Bir kuru bakliyat firması düşünün ki en sadık müşterilerinin başında güvercinler gelsin! Kuru bakliyatlar konusunda öncü firmalardan olan Reis Gıda'nın sahibi Mehmet Reis'in en büyük hobilerinden birisi işletme merkezinin müdavimi olan güvercinleri beslemek. Güngören bölgesinde üç-dört güvercini kendi ürünleriyle besleyerek başlayan bu hobi bugün 500 güvercinin yemlenmesine kadar ilerlemiş. 1994 yılında Güngören'de iken ellerinde biriken numune ürünleri cam kenarına döken Mehmet Reis, daha sonra güvercinlerin hızla arttığını görmüş. Önce on üç, sonra yirmi, sonra yüz ve derken tam beş yüz güvercin...

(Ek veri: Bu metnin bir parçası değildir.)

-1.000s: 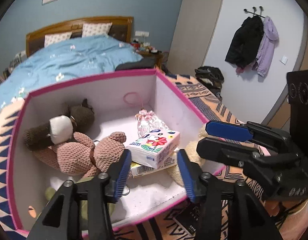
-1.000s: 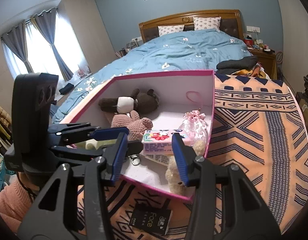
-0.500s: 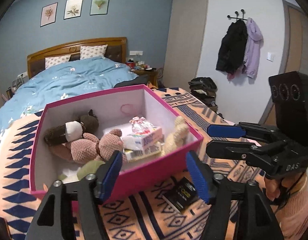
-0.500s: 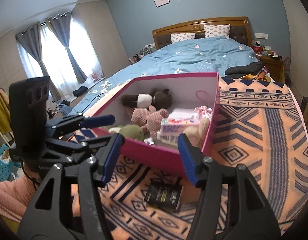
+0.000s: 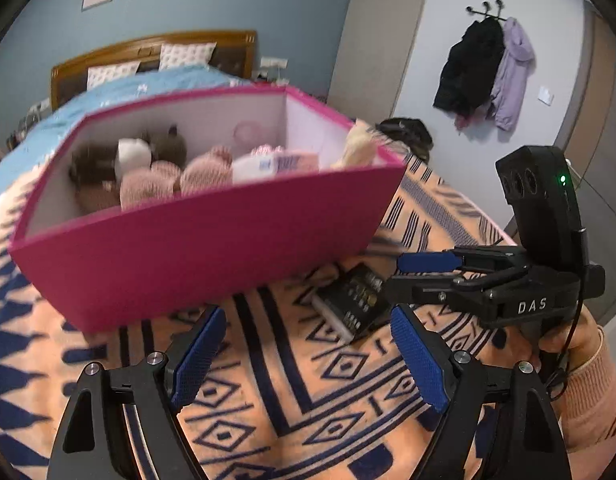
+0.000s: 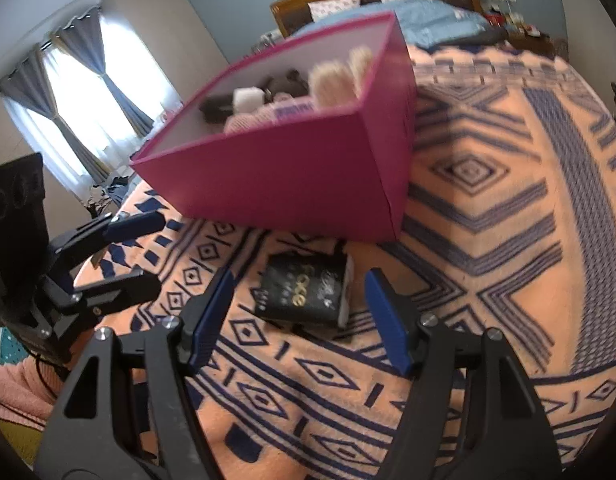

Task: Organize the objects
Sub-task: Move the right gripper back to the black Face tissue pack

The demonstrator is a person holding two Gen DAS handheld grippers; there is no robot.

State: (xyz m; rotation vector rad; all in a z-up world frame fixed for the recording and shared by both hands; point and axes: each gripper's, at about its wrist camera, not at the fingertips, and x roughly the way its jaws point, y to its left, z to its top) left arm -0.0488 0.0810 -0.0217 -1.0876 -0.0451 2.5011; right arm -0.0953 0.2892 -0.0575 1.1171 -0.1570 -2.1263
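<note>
A pink box [image 5: 211, 248] [image 6: 287, 172] stands on the orange and blue patterned blanket [image 5: 291, 392]. It holds a pink knitted toy [image 5: 155, 184], a brown toy [image 5: 163, 148], a cream plush [image 5: 360, 148] and a tissue pack [image 5: 275, 164]. A black packet [image 5: 352, 300] [image 6: 303, 294] lies flat on the blanket just in front of the box. My right gripper [image 6: 300, 280] [image 5: 408, 276] hovers over it with jaws opening; the packet shows between the fingers, untouched. My left gripper [image 5: 308, 320] [image 6: 155, 250] is also opening, with only blanket between its fingers.
A bed with a blue duvet [image 6: 428, 20] and a wooden headboard [image 5: 147, 48] lies behind the box. Coats [image 5: 484, 68] hang on wall hooks at the right. Curtained windows [image 6: 87, 92] are at the left. A person's pink sleeve [image 5: 592, 396] holds the right gripper.
Both grippers have pulled back from above the box and sunk toward the blanket. Their jaws have spread wider. The black packet has come up between the right gripper's fingers.
</note>
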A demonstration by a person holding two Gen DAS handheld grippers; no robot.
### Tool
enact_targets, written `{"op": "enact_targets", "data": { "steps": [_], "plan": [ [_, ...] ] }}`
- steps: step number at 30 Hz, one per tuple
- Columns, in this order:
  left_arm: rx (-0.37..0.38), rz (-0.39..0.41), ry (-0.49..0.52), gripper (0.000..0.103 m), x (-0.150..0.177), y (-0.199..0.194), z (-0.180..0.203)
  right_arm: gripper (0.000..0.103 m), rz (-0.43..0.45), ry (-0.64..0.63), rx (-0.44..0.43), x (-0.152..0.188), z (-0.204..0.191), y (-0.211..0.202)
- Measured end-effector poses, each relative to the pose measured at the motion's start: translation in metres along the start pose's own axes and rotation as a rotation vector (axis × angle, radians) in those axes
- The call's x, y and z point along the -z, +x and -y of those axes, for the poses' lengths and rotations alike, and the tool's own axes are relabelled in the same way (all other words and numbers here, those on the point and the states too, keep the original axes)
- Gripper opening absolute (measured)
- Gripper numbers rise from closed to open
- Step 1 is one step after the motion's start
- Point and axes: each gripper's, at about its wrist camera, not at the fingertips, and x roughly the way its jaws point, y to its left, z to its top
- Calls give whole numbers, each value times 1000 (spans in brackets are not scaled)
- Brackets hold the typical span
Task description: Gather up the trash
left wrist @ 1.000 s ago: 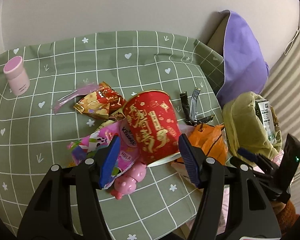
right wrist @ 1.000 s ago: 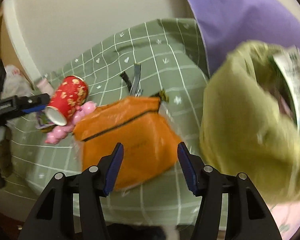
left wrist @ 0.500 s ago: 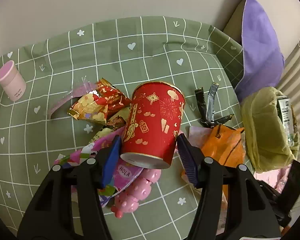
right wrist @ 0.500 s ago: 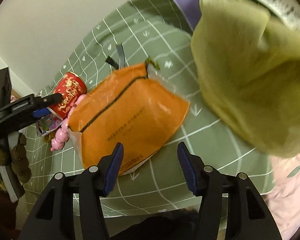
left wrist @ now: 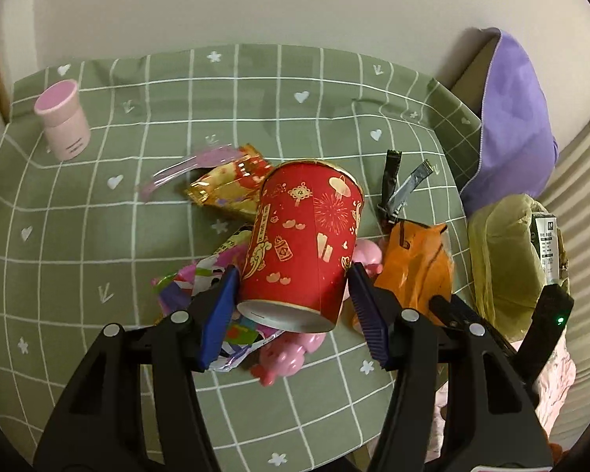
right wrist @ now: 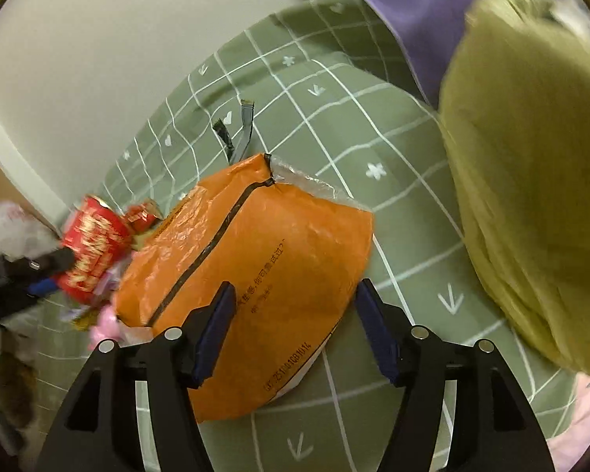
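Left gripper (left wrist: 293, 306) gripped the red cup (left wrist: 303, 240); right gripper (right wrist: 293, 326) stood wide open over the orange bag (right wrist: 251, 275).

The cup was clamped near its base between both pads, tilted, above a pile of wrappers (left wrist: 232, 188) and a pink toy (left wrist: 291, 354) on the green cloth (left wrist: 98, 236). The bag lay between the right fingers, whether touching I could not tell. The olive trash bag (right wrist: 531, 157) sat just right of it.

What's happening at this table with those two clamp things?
Someone is clearing trash off a green checked tablecloth. The left gripper is shut on a red paper cup, held above a pile of wrappers. The right gripper is open, its fingers astride an orange pouch. An olive trash bag waits at the table's edge.
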Motion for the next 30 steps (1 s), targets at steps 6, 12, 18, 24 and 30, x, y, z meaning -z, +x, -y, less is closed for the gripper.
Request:
{"op": "enact_targets", "data": {
  "steps": [6, 12, 18, 24, 30],
  "plan": [
    [-24, 38, -10, 54, 1, -18, -6, 9, -41, -198, 8, -5, -24, 9],
    [-9, 96, -16, 51, -7, -38, -5, 7, 40, -178, -64, -31, -27, -34],
    [17, 137, 20, 46, -13, -47, 2, 7, 154, -181, -54, -60, -24, -87],
    [-32, 78, 140, 54, -6, -25, 11, 7, 66, -230, -32, -54, -18, -97],
    [-90, 34, 160, 54, -7, -2, 8, 7, -29, -296, 23, -38, -10, -95]
  ]
}}
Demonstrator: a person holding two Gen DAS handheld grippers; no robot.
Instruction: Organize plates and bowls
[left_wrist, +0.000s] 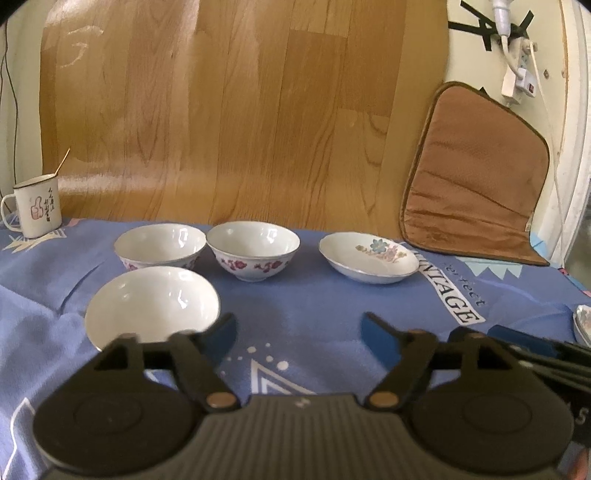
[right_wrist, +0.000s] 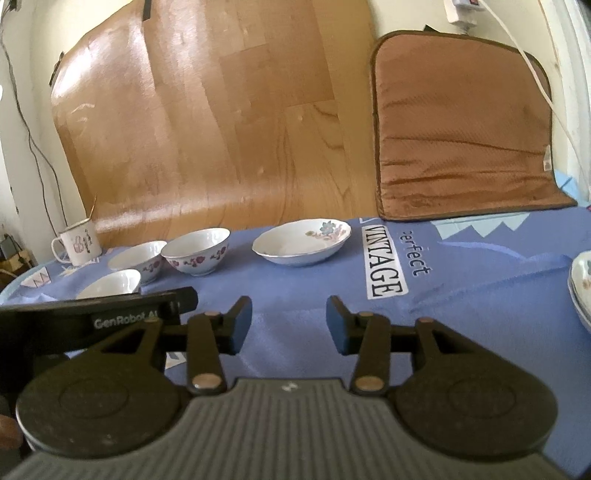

Her sabah firmanın camlarına üşüşen güvercinler Mehmet Bey'in verdiği yemleri yemiş yemesine ama mahalleli de bu durumdan şikayet etmeye başlamış. Belediye'ye şikâyetler, evlerinin camlarına poşet bağlamalar derken firmanın İkitelli'ye taşınmasıyla mahalleli güvercinlerin evlerini kirletmesinden kurtulmuş. Ama Mehmet Reis güvercinlerden kurtulamamış tabii. "İkitelli'ye geldiğimizde burada hiç güvercin yoktu. Ancak sonra bir iki derken tekrar güvercinler gelmeye başladı. Hatta bazısı Güngören'deki güvercinlerin aynısıydı. Biz buraya taşınırken kamyonlarımızı takip etmişler. Ben yine onlara cam kenarına nohut, buğday, pirinç, yeşil mercimek koyarak beslemeye başladım. Şu an 300 civarında güvercin var." diyen Reis, her sabah saat altıda görevlendirdiği kişilerin güvercinlere bir çuval yem verdiğini söylüyor. Tabii güvercinler saat 08.30'da Mehmet Reis'in elinden yemi yemek için yine çatılarda bekleşiyor. O içeri girerken arabasının üzerinde tur atıyorlar ve yem istiyorlar.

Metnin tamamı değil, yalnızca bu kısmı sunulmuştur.